Ashrawi, who began and ended her participation with a big broad smile (and offered not a word of sympathy), blamed American foreign policy, “mistakes” the country had made in the past and, of course, Israel, which she claimed gets “preferential treatment” from the United States and, internationally, is “treated as a country above the law.” Pure bull. Jennings sat there implicitly agreeing-certainly not challenging a word of her flaming propaganda.
ABC News President David Westin should have walked onto the set and fired Jennings on the spot. That would have been good TV.
During the solemn prayer service from the Washington National Cathedral on Friday, Brokaw and Rather kept silent during remarks from clergymen, hymns, even during the chiming of a bell at the end of the ceremony. Jennings felt free to blab and did. And on this day, which George W. Bush had proclaimed one of remembrance and prayer, couldn’t Jennings have compromised his principles and put on his suit coat? Was it really more important that he sit there looking casual and “cool”?
Jennings’ love for himself is infinite and limitless. He’s the Kathie Lee Gifford of network anchors. And we don’t need a Kathie Lee Gifford of network anchors.
Meanwhile, the networks aired so many remarkable pieces, filed by so many outstanding correspondents, that it is hard to single out any of them. Connie Chung’s moving interview on ABC with Howard Lutnick, CEO of Cantor Fitzgerald-a company hit hard by the tragedy-shattered the image of the corporate executive as cold number cruncher. Lutnick could not hold back tears as he talked about the losses suffered by the families of his employees and his determination to help them.
Every network showed people walking around New York streets holding snapshots of missing loved ones. Seeing them was always wrenching, but the best piece about them may have been the one Harold Dow did for CBS News from suburban New Jersey. Basically he just let them come forward, hold their photos up to the camera (many with names and phone numbers scrawled on attached slips of paper) and tell their heartbreaking stories.
We saw many people grieving, and some viewers may have felt this was a kind of intrusion on a private experience, except that nobody was ambushed and the people seemed anxious to talk about those they had lost, to let the world know that these people mattered. They put human faces on the impersonal numbers of “missing and presumed dead.”
On Friday, however, pool cameras went too far by searching out weeping people in the crowd at the Cathedral and then zooming in-sometimes way, way in-to show us tears. This was too much, and the people were being violated.
ABC seemed to exhibit the most restraint with graphics, but on all the networks, graphics got out of hand at times, shrinking the powerful images to give us the network’s logo, some made-up title for the coverage (“Attack on America” or whatever) and tickertape headlines along the bottom of the screen. It was as if everybody had been watching CNN’s awful new Headline News and decided this was the way to go. The gaudy graphics were especially inappropriate during the church service.

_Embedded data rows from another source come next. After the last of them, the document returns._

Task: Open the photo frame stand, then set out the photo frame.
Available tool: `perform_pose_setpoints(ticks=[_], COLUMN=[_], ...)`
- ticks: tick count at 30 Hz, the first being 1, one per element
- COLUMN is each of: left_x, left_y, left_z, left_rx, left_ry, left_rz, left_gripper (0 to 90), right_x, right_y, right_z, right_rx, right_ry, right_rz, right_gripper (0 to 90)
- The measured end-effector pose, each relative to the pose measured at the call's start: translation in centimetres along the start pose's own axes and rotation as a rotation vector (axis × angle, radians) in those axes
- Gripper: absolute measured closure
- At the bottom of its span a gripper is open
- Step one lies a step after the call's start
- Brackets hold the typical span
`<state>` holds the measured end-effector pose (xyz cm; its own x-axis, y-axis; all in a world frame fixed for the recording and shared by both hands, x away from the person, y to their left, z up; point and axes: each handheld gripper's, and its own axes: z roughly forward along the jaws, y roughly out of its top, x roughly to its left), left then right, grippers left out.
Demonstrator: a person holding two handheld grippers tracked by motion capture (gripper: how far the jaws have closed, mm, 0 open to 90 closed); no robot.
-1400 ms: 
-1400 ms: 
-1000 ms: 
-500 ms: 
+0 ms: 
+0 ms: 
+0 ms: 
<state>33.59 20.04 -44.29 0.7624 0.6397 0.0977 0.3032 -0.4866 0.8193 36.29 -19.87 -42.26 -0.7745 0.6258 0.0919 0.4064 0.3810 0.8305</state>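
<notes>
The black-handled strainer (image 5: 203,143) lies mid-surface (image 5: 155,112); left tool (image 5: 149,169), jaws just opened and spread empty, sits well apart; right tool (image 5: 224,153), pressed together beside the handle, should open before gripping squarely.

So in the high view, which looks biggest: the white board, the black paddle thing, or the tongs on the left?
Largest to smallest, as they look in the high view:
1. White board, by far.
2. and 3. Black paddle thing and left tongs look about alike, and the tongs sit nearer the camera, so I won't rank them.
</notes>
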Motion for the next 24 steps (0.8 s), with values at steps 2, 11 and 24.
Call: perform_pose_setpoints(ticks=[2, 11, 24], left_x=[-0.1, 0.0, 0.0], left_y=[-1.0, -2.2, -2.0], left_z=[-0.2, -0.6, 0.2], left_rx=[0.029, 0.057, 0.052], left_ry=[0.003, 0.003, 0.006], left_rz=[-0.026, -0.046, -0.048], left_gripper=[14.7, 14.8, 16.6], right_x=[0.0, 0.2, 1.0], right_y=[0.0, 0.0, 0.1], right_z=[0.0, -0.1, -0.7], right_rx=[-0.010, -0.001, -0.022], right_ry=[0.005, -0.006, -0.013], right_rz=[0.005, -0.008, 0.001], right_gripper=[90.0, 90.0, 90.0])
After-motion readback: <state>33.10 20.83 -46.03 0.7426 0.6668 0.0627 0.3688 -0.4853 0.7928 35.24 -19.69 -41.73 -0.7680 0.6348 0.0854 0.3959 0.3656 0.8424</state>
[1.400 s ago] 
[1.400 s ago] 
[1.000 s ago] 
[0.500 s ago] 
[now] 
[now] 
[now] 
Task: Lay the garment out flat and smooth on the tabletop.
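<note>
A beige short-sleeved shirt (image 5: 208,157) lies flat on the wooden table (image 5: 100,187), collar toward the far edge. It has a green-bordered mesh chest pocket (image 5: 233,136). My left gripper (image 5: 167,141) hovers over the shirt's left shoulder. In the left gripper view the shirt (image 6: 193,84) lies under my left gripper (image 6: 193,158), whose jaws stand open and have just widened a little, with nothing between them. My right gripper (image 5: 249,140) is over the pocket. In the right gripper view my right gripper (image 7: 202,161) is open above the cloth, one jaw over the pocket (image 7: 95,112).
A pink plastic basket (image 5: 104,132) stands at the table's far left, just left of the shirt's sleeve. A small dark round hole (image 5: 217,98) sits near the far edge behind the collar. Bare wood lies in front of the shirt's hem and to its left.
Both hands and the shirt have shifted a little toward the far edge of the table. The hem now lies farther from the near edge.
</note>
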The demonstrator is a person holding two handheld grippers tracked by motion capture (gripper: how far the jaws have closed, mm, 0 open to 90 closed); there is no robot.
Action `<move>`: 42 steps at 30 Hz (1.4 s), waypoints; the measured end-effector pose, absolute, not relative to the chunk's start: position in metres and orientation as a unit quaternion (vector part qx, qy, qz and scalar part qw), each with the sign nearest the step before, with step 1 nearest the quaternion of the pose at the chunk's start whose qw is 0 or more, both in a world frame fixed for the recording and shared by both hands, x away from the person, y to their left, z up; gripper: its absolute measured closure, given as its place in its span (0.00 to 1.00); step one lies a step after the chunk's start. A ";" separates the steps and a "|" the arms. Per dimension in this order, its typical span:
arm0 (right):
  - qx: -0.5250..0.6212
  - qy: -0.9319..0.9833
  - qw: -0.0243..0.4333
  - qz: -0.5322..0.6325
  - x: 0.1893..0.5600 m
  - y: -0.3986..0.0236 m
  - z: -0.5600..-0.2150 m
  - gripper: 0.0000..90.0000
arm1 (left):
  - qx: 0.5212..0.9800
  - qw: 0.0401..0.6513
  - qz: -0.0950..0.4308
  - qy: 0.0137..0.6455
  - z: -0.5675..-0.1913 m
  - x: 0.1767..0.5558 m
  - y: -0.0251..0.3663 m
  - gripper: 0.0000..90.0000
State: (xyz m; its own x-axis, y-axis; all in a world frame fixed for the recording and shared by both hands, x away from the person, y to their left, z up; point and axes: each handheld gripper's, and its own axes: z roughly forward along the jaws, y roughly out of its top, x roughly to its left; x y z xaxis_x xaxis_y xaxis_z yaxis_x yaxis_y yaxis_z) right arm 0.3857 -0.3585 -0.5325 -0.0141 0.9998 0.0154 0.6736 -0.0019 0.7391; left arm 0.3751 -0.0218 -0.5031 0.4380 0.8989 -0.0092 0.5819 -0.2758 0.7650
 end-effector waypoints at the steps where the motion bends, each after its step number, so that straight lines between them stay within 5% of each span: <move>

Critics have to complain; it’s what they do. But there is remarkably little, in this case, to complain about. My next-door neighbor phoned me during the coverage to talk about it. “Thank God for television,” she said. In fact she said it twice. You don’t often hear those words, but in this case, I believe she was saying what the whole country was thinking.
These were indeed among the networks’ finest hours. Unfortunately, what we were watching was not coverage of a crisis, but coverage of a crisis that has only begun.